South Africans are having a moment, one of optimism, hope and confidence, while enjoying a bit more money in their pockets, according to StatsSA.
This comes after the surprising 4.1% increase in retail sales in Q2, while year-on-year the category increased by 2% in the second quarter of 2024 compared with the second quarter of 2023.
Add the lower fuel price, less load shedding, an interest rate cut and access to the controversial two-pot system and consumers will be somewhat flusher – right in time for the season.
The 2024 South African Customer Experience Report, an annual, in-depth study among 2 000 online South Africans and over 70 businesses, delves into the consumer-business relationship.
The report is co-authored by Rogerwilco CEO Charlie Stewart; Julia Ahlfeldt, customer experience professional (CCXP) from Julia Ahlfeldt Consulting; and, Amanda Reekie, founding director of research tool, ovatoyou.
Is your business ready to take advantage of this?
Comparing what consumers want from the brands they choose to buy from and what brands think they want, the sixth consecutive report tells the tale of a substantial disconnect between buyer and seller.
“Buyers have been through the mill during the past four years, thanks to two back-to-back crises, and have had to – across the income chain – change their buying behaviours. Life got expensive. Electricity, school, fuel, food, it all went up. What went down was the purchase of luxury items, as necessities like groceries took the lion’s share of people’s income,” said Reekie.
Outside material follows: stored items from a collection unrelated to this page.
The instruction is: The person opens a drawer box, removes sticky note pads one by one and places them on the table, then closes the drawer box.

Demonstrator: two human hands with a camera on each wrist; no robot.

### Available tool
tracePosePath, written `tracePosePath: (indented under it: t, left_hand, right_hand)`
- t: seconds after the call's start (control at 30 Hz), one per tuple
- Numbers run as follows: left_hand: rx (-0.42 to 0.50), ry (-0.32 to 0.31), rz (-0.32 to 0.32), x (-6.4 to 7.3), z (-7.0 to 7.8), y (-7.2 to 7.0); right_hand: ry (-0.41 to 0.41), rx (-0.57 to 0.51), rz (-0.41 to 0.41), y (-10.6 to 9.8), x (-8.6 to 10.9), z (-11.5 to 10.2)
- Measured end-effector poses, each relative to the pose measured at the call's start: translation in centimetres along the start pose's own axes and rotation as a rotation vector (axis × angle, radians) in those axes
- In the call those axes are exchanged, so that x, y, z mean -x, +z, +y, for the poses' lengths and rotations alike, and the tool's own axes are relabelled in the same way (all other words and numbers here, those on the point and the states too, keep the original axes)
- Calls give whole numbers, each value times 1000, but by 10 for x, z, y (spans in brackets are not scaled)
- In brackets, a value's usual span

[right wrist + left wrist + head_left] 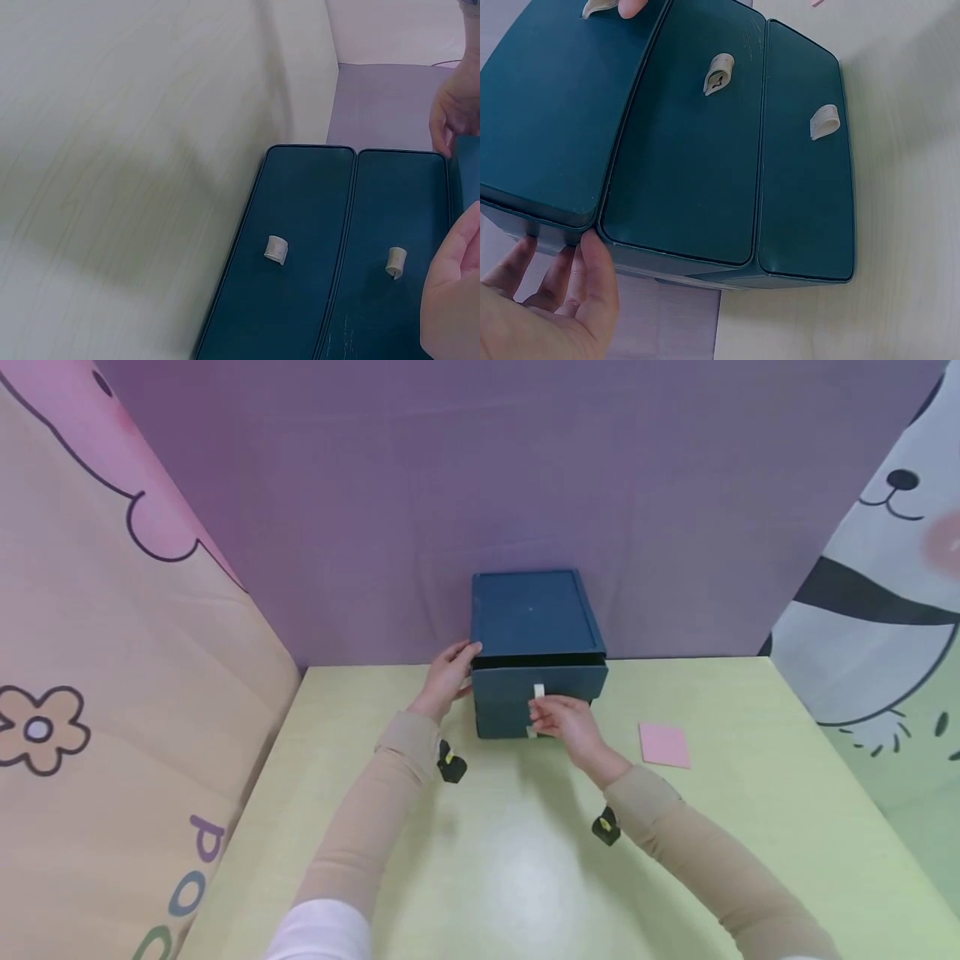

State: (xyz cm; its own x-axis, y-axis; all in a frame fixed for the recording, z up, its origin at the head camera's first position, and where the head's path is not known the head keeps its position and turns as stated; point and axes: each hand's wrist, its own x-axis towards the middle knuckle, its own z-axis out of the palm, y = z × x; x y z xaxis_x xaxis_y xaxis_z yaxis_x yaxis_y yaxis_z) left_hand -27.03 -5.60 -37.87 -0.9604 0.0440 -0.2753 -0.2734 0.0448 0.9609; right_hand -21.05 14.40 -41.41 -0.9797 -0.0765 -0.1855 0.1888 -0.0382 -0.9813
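A dark blue cabinet [534, 610] with three stacked drawers stands at the back of the table. Its top drawer [498, 681] is pulled out a little, leaving a dark gap under the cabinet's lid. My left hand [446, 678] touches the cabinet's left side near the upper front corner; the left wrist view shows its fairly straight fingers [592, 274] against that side. With its fingertips, my right hand [568, 724] pinches the pale pull tab [538, 691] of the top drawer. The middle drawer [686, 165] and bottom drawer [806, 210] are closed, each with a pale loop tab.
A pink square of paper [664, 745] lies on the pale table [495, 860] to the right of the cabinet. Behind rises a purple cloth wall [360, 510]. Printed cartoon panels stand along both sides.
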Motion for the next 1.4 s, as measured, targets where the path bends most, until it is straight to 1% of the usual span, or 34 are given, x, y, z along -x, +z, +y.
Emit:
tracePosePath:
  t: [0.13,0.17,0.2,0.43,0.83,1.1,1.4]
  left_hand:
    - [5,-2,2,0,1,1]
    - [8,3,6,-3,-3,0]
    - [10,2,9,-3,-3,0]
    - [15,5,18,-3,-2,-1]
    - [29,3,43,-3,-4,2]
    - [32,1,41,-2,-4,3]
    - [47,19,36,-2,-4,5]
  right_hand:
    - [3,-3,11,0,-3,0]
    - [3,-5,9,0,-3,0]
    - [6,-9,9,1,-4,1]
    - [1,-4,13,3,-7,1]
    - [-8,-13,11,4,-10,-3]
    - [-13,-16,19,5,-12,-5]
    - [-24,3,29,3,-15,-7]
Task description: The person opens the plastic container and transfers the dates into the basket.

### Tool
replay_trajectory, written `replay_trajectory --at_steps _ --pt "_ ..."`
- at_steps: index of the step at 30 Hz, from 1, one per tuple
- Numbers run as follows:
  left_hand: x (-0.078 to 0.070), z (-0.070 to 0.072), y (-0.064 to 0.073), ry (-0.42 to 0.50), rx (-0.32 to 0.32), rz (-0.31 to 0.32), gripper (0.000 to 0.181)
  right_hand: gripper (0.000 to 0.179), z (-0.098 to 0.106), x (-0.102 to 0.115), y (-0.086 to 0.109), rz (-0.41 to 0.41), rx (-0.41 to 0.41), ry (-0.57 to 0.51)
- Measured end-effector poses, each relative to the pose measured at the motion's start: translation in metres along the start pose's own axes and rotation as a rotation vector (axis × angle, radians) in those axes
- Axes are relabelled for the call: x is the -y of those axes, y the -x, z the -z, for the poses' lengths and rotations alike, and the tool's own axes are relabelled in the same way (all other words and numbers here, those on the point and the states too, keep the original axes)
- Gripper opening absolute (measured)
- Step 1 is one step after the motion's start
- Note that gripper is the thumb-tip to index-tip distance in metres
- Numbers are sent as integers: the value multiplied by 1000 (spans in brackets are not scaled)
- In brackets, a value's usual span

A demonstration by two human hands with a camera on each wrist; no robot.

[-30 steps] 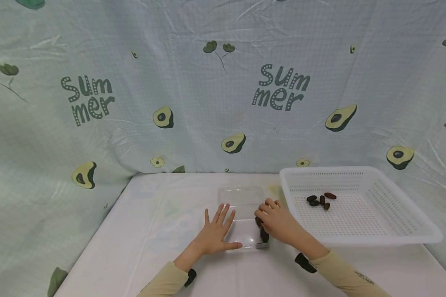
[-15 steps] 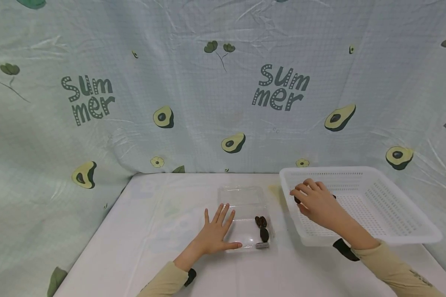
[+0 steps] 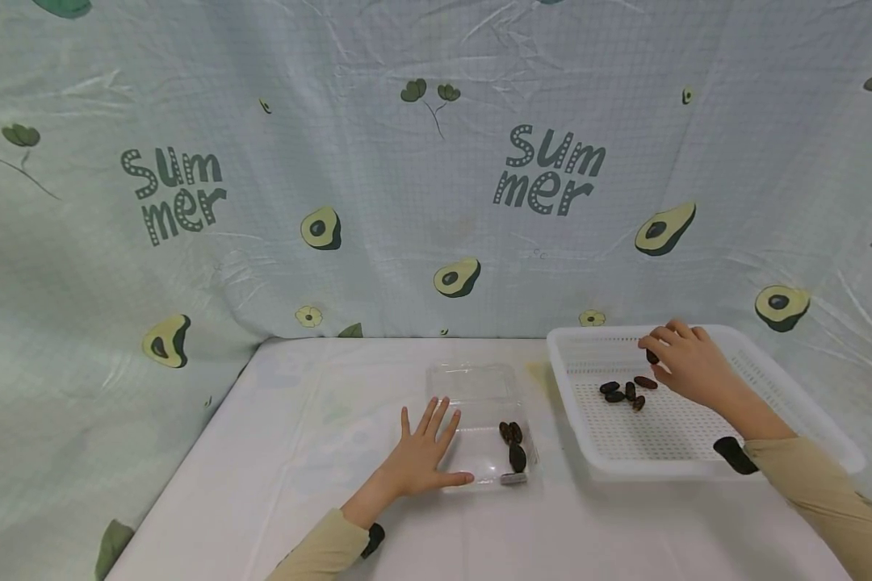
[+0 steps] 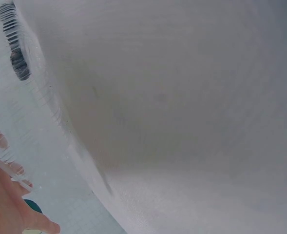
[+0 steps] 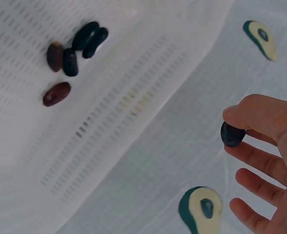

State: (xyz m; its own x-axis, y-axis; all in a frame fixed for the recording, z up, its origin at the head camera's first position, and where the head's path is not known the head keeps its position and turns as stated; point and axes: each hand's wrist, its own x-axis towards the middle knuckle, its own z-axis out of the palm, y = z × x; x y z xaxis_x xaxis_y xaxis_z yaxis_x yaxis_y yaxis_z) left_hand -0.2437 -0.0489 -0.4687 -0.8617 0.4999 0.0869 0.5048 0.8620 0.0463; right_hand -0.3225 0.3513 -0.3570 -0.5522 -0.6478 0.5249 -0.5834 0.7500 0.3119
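My right hand [image 3: 686,367] hangs above the back part of the white plastic basket [image 3: 792,436]. It pinches a dark date [image 5: 232,134] between thumb and forefinger, the other fingers apart from it. Several more dates [image 3: 614,396] lie in a loose group on the basket floor. Left of it stands a clear plastic box [image 3: 480,456] with its lid [image 3: 472,382] folded back. Along the box's right side lie three dates [image 3: 517,457]. My left hand [image 3: 419,458] rests with spread fingers on the box's left side; the left wrist view shows only part of this hand.
A white cloth [image 3: 298,452] covers the table. Behind and beside it hangs a sheet [image 3: 378,161] printed with avocados and lettering. A small grey strip [image 3: 513,478] sits at the box's front right corner.
My right hand has gone from the box's right side across to the back of the basket, a date in its fingers. The left hand stays where it was.
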Motion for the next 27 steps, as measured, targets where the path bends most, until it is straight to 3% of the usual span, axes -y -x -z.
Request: replay_trajectory --at_steps 11,27 --pt "1 0 -1 23 9 1 95 34 -36 -37 9 -59 72 30" --pt "-1 2 0 1 27 13 95 28 -72 -48 18 -105 202 23"
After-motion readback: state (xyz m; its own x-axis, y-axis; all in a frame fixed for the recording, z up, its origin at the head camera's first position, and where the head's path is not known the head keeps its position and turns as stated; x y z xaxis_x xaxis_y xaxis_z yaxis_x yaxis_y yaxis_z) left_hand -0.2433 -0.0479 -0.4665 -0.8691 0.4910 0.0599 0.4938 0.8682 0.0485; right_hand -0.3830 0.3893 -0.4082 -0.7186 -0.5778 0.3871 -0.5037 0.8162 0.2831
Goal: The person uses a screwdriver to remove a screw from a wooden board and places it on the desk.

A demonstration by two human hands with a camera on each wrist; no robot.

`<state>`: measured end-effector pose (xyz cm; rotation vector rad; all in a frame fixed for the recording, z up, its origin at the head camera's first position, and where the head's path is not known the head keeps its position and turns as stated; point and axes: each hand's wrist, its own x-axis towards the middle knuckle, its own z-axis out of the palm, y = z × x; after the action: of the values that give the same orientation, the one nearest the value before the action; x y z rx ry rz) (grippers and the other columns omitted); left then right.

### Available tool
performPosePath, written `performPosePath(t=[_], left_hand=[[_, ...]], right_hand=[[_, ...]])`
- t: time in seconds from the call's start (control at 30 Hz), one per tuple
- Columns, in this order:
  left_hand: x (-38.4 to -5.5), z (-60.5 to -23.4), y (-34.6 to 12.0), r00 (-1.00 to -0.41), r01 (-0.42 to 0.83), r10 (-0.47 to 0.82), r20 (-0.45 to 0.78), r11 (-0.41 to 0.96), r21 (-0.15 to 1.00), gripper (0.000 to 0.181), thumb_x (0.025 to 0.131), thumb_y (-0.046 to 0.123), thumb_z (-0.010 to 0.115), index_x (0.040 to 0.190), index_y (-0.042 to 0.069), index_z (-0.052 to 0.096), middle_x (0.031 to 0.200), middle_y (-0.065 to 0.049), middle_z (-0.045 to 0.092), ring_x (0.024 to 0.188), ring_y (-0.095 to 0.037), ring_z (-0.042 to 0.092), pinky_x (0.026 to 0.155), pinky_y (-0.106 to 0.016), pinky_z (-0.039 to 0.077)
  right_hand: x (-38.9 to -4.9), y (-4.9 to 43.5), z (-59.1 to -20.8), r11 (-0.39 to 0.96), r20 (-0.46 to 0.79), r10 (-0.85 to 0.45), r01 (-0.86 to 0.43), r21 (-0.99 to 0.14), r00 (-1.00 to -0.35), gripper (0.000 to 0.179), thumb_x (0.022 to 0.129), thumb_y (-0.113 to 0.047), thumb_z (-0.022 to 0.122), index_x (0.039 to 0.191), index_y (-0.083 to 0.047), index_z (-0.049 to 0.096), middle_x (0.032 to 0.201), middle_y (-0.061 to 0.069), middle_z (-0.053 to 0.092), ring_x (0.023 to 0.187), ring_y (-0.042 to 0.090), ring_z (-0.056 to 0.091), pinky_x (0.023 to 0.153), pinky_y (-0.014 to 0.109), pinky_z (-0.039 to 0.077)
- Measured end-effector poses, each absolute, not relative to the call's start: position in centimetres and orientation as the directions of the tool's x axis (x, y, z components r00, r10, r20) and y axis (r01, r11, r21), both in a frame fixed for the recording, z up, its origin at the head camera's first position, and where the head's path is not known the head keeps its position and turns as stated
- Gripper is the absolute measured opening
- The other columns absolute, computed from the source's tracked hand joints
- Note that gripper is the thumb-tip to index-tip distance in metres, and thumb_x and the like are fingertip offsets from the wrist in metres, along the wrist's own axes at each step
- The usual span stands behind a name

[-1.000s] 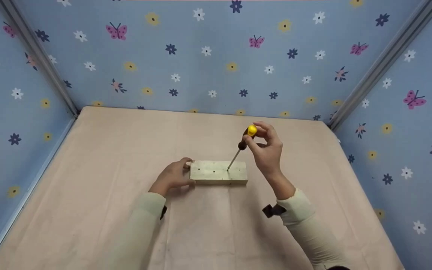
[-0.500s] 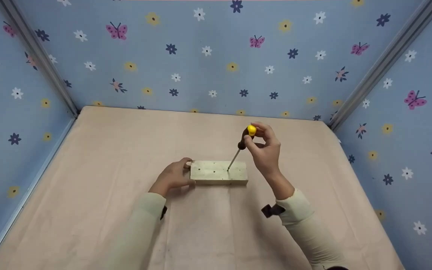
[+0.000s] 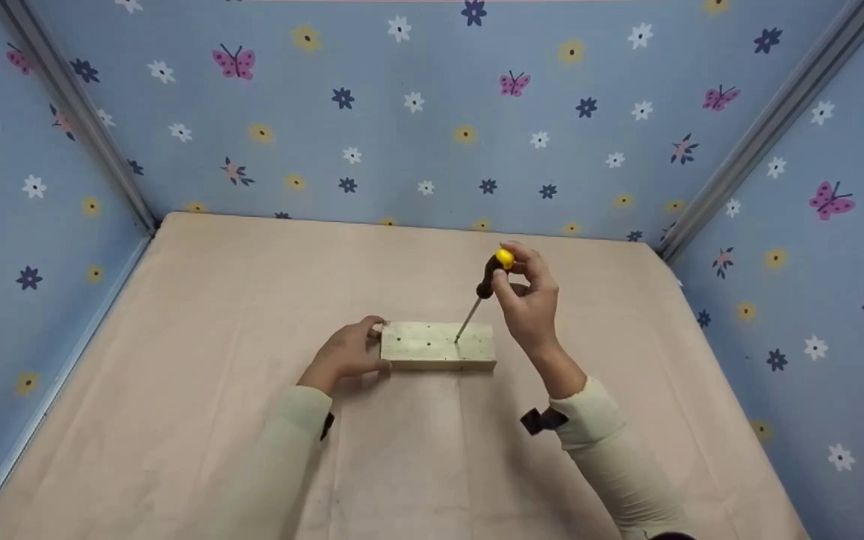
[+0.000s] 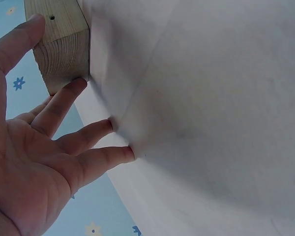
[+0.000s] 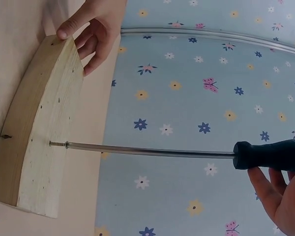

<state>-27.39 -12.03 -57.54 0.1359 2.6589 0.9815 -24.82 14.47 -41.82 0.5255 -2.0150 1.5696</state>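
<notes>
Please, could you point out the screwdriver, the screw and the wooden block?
Screwdriver (image 5: 187,153): right wrist view, on its metal shaft.
Screw (image 5: 58,144): right wrist view, on its shank.
Wooden block (image 3: 439,349): head view, on its top face.

Left fingers (image 4: 90,134) spread, right fingers (image 5: 264,191) curl higher.

The beige-covered desk (image 3: 237,292) shows creases. Blue walls (image 3: 443,67) printed with flowers (image 3: 399,28) and butterflies (image 3: 234,63) stand behind it and at both sides, grey rails (image 3: 769,129) in the corners.
</notes>
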Motion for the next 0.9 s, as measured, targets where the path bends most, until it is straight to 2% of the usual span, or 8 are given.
performPosePath(t=[0.17,0.43,0.57,0.7,0.9], left_hand=[[-27.4,-57.6,-12.0,-0.951,-0.014,0.191,-0.243,0.758,0.652,0.081,0.073,0.034,0.081,0.142,0.02,0.041,0.136,-0.007,0.055,0.129,-0.028,0.049,0.11,-0.048,0.037],[-27.4,-57.7,-12.1,-0.954,0.029,0.219,-0.206,0.748,0.663,0.078,0.074,0.032,0.08,0.141,0.019,0.042,0.135,-0.007,0.058,0.128,-0.028,0.051,0.108,-0.047,0.039],[-27.4,-57.7,-12.2,-0.954,0.031,0.22,-0.203,0.748,0.664,0.079,0.074,0.033,0.081,0.142,0.019,0.042,0.136,-0.007,0.057,0.128,-0.027,0.051,0.109,-0.046,0.038],[-27.4,-57.7,-12.2,-0.954,0.03,0.22,-0.205,0.749,0.662,0.079,0.075,0.033,0.08,0.142,0.019,0.041,0.136,-0.008,0.056,0.128,-0.028,0.051,0.109,-0.047,0.039],[-27.4,-57.8,-12.1,-0.954,0.021,0.213,-0.213,0.753,0.658,0.078,0.074,0.034,0.08,0.141,0.02,0.043,0.136,-0.008,0.057,0.128,-0.028,0.051,0.109,-0.047,0.039]], right_hand=[[-26.4,15.1,-43.9,0.249,0.625,0.041,-0.598,-0.762,-0.779,0.035,0.09,0.002,0.057,0.124,-0.006,0.058,0.115,0.014,0.06,0.091,0.017,0.061,0.066,0.022,0.056],[-25.6,14.6,-42.7,0.227,0.618,0.01,-0.6,-0.767,-0.786,0.031,0.088,0.009,0.056,0.119,0.009,0.054,0.119,0.022,0.052,0.089,0.015,0.061,0.064,0.031,0.058],[-24.9,14.2,-41.5,0.238,0.632,0.015,-0.611,-0.755,-0.775,0.031,0.086,0.006,0.064,0.116,0.01,0.054,0.114,0.023,0.05,0.086,0.01,0.059,0.068,0.023,0.058],[-24.7,14.0,-41.1,0.273,0.646,0.027,-0.615,-0.739,-0.763,0.031,0.086,0.005,0.066,0.116,0.008,0.057,0.109,0.022,0.056,0.087,0.009,0.059,0.068,0.017,0.054],[-24.6,14.0,-41.2,0.325,0.661,0.003,-0.624,-0.71,-0.751,0.032,0.092,0.004,0.057,0.123,0.008,0.054,0.11,0.025,0.058,0.093,0.025,0.063,0.069,0.016,0.052]])
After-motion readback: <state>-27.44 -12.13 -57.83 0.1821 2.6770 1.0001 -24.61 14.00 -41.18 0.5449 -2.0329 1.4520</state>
According to Ahlfeldt: “This was evident in last year’s Black November trading period. What is normally a rush on discounted electronics, appliances, etc, in 2023 consumers instead opted for deals on groceries – spending R8.3 million, according to Absa payments acceptance executive Vish Chetty – and other day-to-day purchases, instead of spoils like big-screen TVs.”
More consumers shop online during season and brands need to get onboard
What also occurred during last year’s Black November was a clear move among consumers to shop more online, as evidenced by the 20% increase in sales volume at Absa, as indicated by Chetty.
They’ve also become more discerning and know how to find the best product within their budget by toggling between multiple brands online or on an App, at once, looking for the biggest discounts.
What can brands do to capture the additional spend in the economy?
“Businesses that were asked, ‘Why do you think your regular customers continue to buy from you?’, 56% strongly believed it was because their customers like their brand, trust them (71%) or find value in their loyalty programmes (42%). Offering an effective delivery system that is also good value (21%) and personalisation (40%) are also key for businesses, but less so for consumers. This points to a significant disconnect between shoppers and shops,” Ahlfeldt said.
For starters, brands must look carefully at their detailing experience: Does it get the basics right, such as ease of navigation and check-out? Does it have access to help if needed, and do you have a human nearby? Is it transparent regarding delivery and any other fees? Is its loading time quick? Does its App work properly?
“The latter is extremely important to online shoppers. We live in a ‘now’ environment – not a now-now, or just-now, but now. This is typical of the instant gratification world that has mushroomed since the advent of the smartphone. It also affects consumers’ patience when dealing with brands’ response times. A significant amount of consumers (44%) said they expect an answer within an hour, compared to 26% of businesses who say the same.